All your functions must reside in us-east-1 and your IAM permissions must have the right trust permissions in place to allow the replication. You have just 30 seconds to get the job done (5 minutes is for land-loving Lambdas not at the Edge) and you can’t use VPCs. Your responses are limited to 1MB (which is bad news for anyone with dreams of handling images on the fly) and your function package can’t exceed 1 MB. Phew, is that it? Not at all!

The view from The Edge is amazing.

Not for the first time, I’ve persisted through the quirks and annoyances of an AWS product and found the challenge has paid off. The Edge is a different place to regular Lambda, which is a vastly different place to EC2, which is very different to on-premise. We’re on the moon out here, basically.

CloudFront is a pretty slick piece of engineering you can now hook into. The challenge is to do very little and be extremely fast to avoid adding latency. Our initial dreams of jamming everything into a Lambda function at The Edge were quickly squashed when we realized the latency limitations and the fact that CloudFront doesn’t return anything to the user until your code is finished.

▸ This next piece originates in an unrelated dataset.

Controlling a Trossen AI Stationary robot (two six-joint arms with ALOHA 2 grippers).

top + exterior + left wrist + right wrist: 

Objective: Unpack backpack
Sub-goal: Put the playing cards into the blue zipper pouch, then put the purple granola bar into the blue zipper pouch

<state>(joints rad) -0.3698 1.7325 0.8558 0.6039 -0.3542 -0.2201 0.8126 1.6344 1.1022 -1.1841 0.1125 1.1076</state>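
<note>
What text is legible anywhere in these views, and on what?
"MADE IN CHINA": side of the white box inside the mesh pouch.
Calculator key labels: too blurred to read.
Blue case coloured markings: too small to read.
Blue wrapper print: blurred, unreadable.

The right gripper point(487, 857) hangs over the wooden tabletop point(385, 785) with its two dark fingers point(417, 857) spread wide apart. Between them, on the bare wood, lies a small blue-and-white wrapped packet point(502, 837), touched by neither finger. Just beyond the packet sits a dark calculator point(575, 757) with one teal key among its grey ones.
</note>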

This blocking behavior must influence your design from the start.

Originally, I thought I could check DynamoDB, save some files in S3, and reprocess the HTML all during the a single call to CloudFront. In practice, we found a better way — identify what could be done asynchronously, and get CloudFront to send messages to SQS to decouple the process. This allowed us to make minimal changes to the Edge functions, keep latency low, but use this ‘hook’ in all sorts of inventive and clever ways we hadn’t imagined previously.

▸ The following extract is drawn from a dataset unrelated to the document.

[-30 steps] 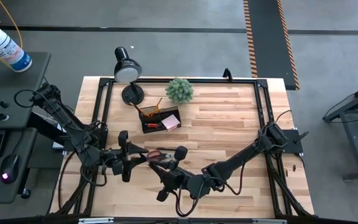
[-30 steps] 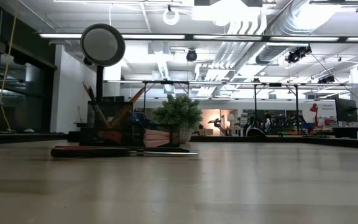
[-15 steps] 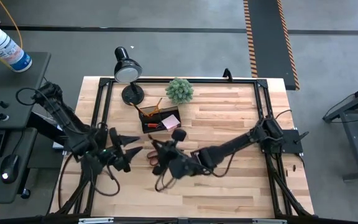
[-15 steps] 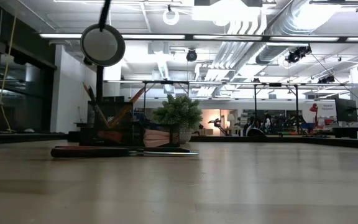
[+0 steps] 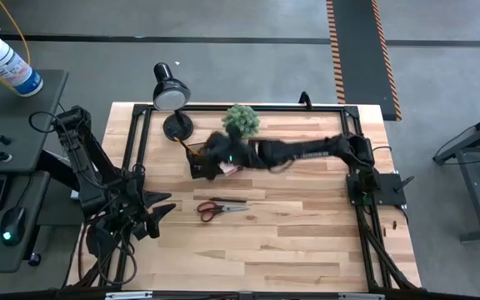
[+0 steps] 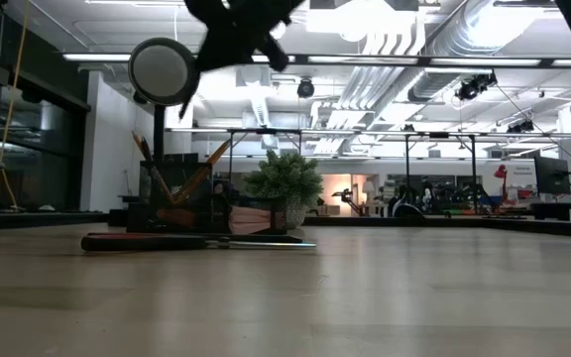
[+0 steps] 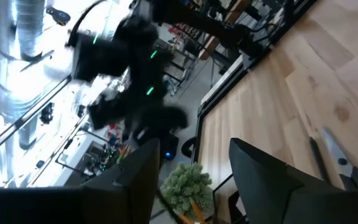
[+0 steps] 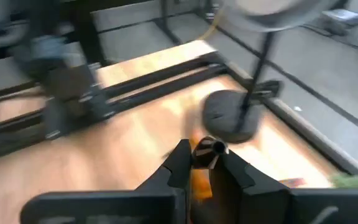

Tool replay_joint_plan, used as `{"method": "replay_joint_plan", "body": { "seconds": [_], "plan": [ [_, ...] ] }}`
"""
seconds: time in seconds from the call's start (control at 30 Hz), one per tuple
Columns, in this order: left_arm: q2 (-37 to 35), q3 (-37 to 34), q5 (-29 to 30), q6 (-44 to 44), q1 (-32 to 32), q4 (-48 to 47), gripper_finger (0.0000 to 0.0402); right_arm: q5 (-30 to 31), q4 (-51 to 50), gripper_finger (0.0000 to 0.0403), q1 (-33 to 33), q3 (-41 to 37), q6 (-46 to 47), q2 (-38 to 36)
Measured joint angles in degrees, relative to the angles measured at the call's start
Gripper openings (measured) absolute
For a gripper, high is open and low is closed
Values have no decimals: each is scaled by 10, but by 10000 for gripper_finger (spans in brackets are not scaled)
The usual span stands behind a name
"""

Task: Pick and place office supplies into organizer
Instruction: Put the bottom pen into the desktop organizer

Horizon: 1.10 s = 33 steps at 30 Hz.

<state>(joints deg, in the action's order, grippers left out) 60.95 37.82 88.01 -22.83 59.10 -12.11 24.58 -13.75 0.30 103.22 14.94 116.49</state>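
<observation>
The right hand (image 5: 211, 156) now hangs over the organizer (image 5: 200, 169), having swung there from beside the scissors (image 5: 220, 207) half a second ago. Its fingers (image 8: 178, 163) are closed on a small orange item (image 8: 201, 169), likely a pencil, so a drop into the organizer looks near. The left hand (image 5: 167, 208) has pulled back, fingers apart and empty. The scissors lie on the table (image 5: 307, 242) between the left hand and the organizer, probably next.
</observation>
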Motion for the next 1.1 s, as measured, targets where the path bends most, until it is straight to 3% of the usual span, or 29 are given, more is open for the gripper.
{"method": "replay_joint_plan", "body": {
  "seconds": [0.1, 0.23, 0.47, 0.9, 1.1],
  "plan": [
    [0, 0, -2, 0, 3, -8, 177, -20, -6, 30, -42, 0, 19, 0],
    [0, 0, -3, 2, 2, -16, 178, -97, -13, 34, -83, 0, 67, 5],
    [0, 0, -4, 2, 2, -21, 174, -189, -16, 28, -105, 0, 108, 33],
    [0, 0, -8, 2, 2, -27, 170, -182, 34, 41, -105, 0, 115, 87],
    [0, 0, -8, 2, 2, -29, 172, -178, 35, 83, -105, 0, 107, 92]
  ]
}}
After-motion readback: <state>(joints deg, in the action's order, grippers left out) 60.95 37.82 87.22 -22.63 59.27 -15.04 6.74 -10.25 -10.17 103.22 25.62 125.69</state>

If you run static sites of any kind — flat HTML or SPAs for example, the Edge is now your .htaccess file. It’s surprisingly easy to do URL rewrites, redirects or custom handling within a brief Lambda function. It’s highly scalable, serverless and cheap — and did I mention the performance is blazing?

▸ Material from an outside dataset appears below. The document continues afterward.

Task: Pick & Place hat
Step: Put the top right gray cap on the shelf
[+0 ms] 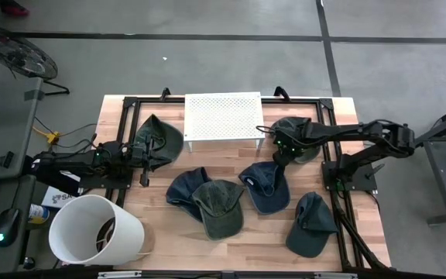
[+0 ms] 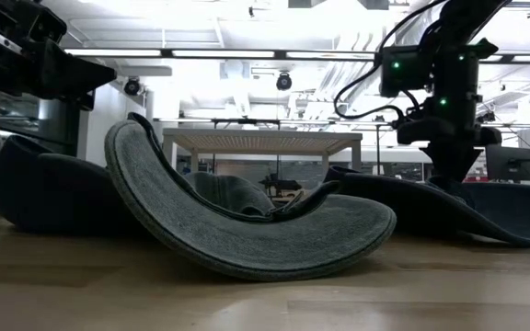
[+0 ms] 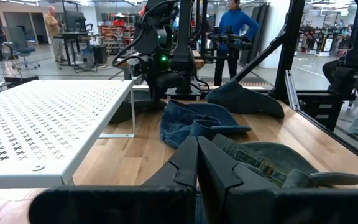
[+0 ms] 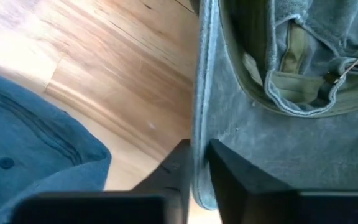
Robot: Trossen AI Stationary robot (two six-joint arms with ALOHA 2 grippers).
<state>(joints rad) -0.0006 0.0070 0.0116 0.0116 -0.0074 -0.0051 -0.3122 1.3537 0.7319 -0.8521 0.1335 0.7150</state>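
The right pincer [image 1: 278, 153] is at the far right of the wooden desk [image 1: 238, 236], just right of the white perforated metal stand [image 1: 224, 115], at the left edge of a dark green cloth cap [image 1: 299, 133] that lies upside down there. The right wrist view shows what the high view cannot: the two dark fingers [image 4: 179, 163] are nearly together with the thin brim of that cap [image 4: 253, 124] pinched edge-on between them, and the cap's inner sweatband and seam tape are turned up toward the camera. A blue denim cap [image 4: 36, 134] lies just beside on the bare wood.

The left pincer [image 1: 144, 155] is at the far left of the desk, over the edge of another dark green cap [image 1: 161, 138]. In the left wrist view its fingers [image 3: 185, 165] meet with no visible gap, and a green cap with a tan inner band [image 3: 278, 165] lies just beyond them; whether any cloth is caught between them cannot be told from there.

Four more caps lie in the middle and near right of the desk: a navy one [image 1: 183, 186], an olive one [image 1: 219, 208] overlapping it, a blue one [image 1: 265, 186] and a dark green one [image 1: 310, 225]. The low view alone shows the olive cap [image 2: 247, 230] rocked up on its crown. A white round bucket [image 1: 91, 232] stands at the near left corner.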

If you want to add personalization to static sites, handle forms or user posts or pre-process other data before returning to an application, the Edge is the place to be. You can also manage auth here with JWTs, run simple A/B testing and use the WAF to block attacks instantly. And though we’re early in our Edge usage, it doesn’t look like there are any significant coldstart issues beyond when an edge function scales outs.

Strangely enough, the one cliched use-case that’s always mentioned in the same breath as Lambda — namely, image optimization — looks like an anti-pattern that probably isn’t such a great idea. Pulling an image from S3 and resizing or optimizing on the fly can run into the limits mentioned earlier, and generally provide a sluggish user experience. There are also better ways to do it using regular Plain Ol’ Lambda.

My adventures with Lambda@Edge have been really interesting despite some incredibly annoying hours in the first few days. This is a useful new gadget in my cloud toolbox that I wouldn’t use in every application but it has no alternative when it’s genuinely needed. Just as Lambda changed the way I look at piecing together solutions, I now find The Edge creeping into my designs and I’m excited to find what I can do with it next.